Effect of Exenatide LAR or Dulaglutide on the Variability of 24-hour Heart Rate and Blood Pressure in Type 2 Diabetes

NCT ID: NCT03444142

Last Updated: 2020-03-26

Basic Information

• Recruitment Status: UNKNOWN
• Clinical Phase: PHASE4
• Total Enrollment: 30 participants
• Study Classification: INTERVENTIONAL
• Study Start Date: 2017-11-17
• Study Completion Date: 2021-11-30

Brief Summary

Mortality due to cardiovascular problems is increased by having Diabetes Mellitus type 2 (DM2), related to the time of evolution and glucose levels or if alterations in blood pressure coexist. With this variability there is greater damage to the target organ and in patients with DM2 the process is more severe and frequent due to alterations in the coagulation mechanisms that accelerate in the presence of hypertension, figures ≥135 / 85 mmHg are considered risk factors to develop coronary, cerebral or renal events. As a quantitative range, blood pressure is currently monitored ambulatory by (MAP) which is the most used and reliable non-invasive instrument for its evaluation. The American Association of Clinical Endocrinologists (AACE) proposes an algorithm that contemplates initiating management to patients with a diagnosis of diabetes with drugs such as metformin, thiazolidinediones and glucagon-like peptide analogues type 1 (GLP1).

Exenatide LAR and Dulaglutide are GLP-1 analogue drugs with potential to decrease the progressive losses of pancreatic β cell function and mass and cardiovascular risk (CV) factors with maintained use, in addition to hypoglycemic, hypotensive effects, weight decreases and visceral adiposity, however, it has been reported that although they share the same basic mechanism of action, each one has a different molecular structure and pharmacokinetic profile that make their pharmacological and clinical effects different, in particular as regards the variability of blood pressure and heart rate.

Detailed Description

A randomized, open clinical trial of 30 patients with a diagnosis of diabetes in accordance with the American Diabetes Association (ADA) without treatment.

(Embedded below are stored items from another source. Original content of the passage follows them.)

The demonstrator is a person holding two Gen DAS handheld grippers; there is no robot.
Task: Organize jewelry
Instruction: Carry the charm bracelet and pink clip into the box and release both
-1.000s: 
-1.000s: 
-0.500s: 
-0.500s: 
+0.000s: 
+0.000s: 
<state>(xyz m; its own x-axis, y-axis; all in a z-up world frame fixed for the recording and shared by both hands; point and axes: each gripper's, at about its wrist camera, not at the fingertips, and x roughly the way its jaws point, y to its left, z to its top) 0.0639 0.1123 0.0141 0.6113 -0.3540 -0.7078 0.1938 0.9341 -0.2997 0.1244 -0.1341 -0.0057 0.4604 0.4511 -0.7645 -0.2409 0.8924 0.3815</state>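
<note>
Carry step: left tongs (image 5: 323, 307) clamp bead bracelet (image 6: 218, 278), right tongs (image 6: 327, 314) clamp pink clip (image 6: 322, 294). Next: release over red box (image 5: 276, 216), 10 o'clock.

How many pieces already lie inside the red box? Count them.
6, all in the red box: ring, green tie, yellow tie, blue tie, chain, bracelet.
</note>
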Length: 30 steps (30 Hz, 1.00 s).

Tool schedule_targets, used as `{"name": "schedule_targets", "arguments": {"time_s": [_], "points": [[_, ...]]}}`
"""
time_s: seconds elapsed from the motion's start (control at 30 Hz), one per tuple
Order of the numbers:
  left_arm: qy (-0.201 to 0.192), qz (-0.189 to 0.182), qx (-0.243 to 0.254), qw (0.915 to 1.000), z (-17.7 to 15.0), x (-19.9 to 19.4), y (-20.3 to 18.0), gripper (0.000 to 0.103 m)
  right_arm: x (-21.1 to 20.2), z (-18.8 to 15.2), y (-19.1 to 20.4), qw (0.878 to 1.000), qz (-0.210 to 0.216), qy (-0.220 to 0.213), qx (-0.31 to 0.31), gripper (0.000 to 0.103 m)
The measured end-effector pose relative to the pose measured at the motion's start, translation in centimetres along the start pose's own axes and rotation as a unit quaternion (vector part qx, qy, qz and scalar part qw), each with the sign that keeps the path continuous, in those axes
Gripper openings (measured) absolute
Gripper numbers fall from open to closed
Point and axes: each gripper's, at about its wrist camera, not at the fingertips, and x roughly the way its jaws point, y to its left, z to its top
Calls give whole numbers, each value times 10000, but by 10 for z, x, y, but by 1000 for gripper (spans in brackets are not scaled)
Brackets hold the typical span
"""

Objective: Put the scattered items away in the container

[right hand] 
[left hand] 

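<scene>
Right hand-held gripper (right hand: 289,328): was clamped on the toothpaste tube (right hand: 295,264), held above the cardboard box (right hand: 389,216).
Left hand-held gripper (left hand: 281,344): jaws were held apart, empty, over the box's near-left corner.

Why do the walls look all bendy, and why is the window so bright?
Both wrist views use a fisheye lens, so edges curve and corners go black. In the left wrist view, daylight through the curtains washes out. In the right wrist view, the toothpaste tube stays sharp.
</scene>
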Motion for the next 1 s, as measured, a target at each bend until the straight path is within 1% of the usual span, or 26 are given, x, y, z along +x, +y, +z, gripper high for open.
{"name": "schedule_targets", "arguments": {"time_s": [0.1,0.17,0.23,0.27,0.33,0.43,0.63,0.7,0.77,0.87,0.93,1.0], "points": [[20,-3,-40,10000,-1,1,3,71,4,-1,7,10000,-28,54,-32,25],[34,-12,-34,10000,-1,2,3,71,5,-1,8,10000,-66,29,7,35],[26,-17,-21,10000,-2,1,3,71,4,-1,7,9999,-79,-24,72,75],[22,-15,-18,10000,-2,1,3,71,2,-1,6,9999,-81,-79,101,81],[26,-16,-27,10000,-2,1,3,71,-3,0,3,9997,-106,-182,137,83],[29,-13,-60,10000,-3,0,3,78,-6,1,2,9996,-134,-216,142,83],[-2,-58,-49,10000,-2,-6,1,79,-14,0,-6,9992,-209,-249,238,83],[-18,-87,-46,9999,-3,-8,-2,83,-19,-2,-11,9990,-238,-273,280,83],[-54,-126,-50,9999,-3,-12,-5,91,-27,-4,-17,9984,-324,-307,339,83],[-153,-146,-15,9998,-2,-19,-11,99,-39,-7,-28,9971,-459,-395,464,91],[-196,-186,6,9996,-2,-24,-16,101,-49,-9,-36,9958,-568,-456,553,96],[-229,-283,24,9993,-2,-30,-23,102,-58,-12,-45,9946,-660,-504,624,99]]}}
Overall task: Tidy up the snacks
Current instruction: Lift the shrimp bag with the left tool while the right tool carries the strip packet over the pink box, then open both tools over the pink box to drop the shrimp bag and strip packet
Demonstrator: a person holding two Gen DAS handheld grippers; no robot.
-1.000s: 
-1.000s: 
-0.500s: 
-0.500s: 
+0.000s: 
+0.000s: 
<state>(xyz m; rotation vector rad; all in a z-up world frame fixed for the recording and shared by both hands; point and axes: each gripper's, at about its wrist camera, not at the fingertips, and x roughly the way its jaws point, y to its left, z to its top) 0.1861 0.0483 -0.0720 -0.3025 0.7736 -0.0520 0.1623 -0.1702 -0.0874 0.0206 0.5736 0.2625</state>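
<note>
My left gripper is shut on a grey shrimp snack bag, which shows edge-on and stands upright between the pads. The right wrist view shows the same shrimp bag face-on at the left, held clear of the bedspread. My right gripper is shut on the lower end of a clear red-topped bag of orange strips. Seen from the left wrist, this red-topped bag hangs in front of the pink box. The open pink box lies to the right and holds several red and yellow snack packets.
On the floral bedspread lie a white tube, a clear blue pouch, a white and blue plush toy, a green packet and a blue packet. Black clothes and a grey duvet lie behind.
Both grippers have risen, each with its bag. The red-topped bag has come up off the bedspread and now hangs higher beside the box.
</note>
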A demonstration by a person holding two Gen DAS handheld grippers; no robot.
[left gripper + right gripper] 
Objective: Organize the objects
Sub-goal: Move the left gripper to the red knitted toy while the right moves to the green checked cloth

They will be assigned randomly in two groups of 15 patients each to receive 2 mg subcutaneous of Exenatide LAR (Bydureon by Astra Zeneca) or Dulaglutide .75 mg (trulicity, by Lilly), once weekly before breakfast during 4 weeks.

There will be calculated body mass index (BMI); low-density lipoprotein cholesterol (LDL-c); very-low density lipoprotein (VLDL), glomerular filtration rate and blood pressure variability. This protocol it's already approved by the local ethics committee with number CEI/447/2017 and written informed consent it's going to be obtained from all volunteers.

Statistical analysis will be presented through measures of central tendency, dispersion, average and deviation standard for quantitative variables, frequencies and percentages for variable qualitative. Qualitative variables will be analyzed by X2, will be used for differences inter-group Mann-Whitney U Test and Wilcoxon Test for the within-groups differences. It will be considered statistical significance p ≤0.05.

Conditions

Diabetes Mellitus, Type 2

Study Design

• Allocation Method: RANDOMIZED
• Intervention Model: PARALLEL
• Primary Study Purpose: TREATMENT
• Blinding Strategy: NONE

Study Groups

Drug: Exenatide LAR

Exenatide LAR 2 mg, once weekly subcutaneously before breakfast during 4 weeks.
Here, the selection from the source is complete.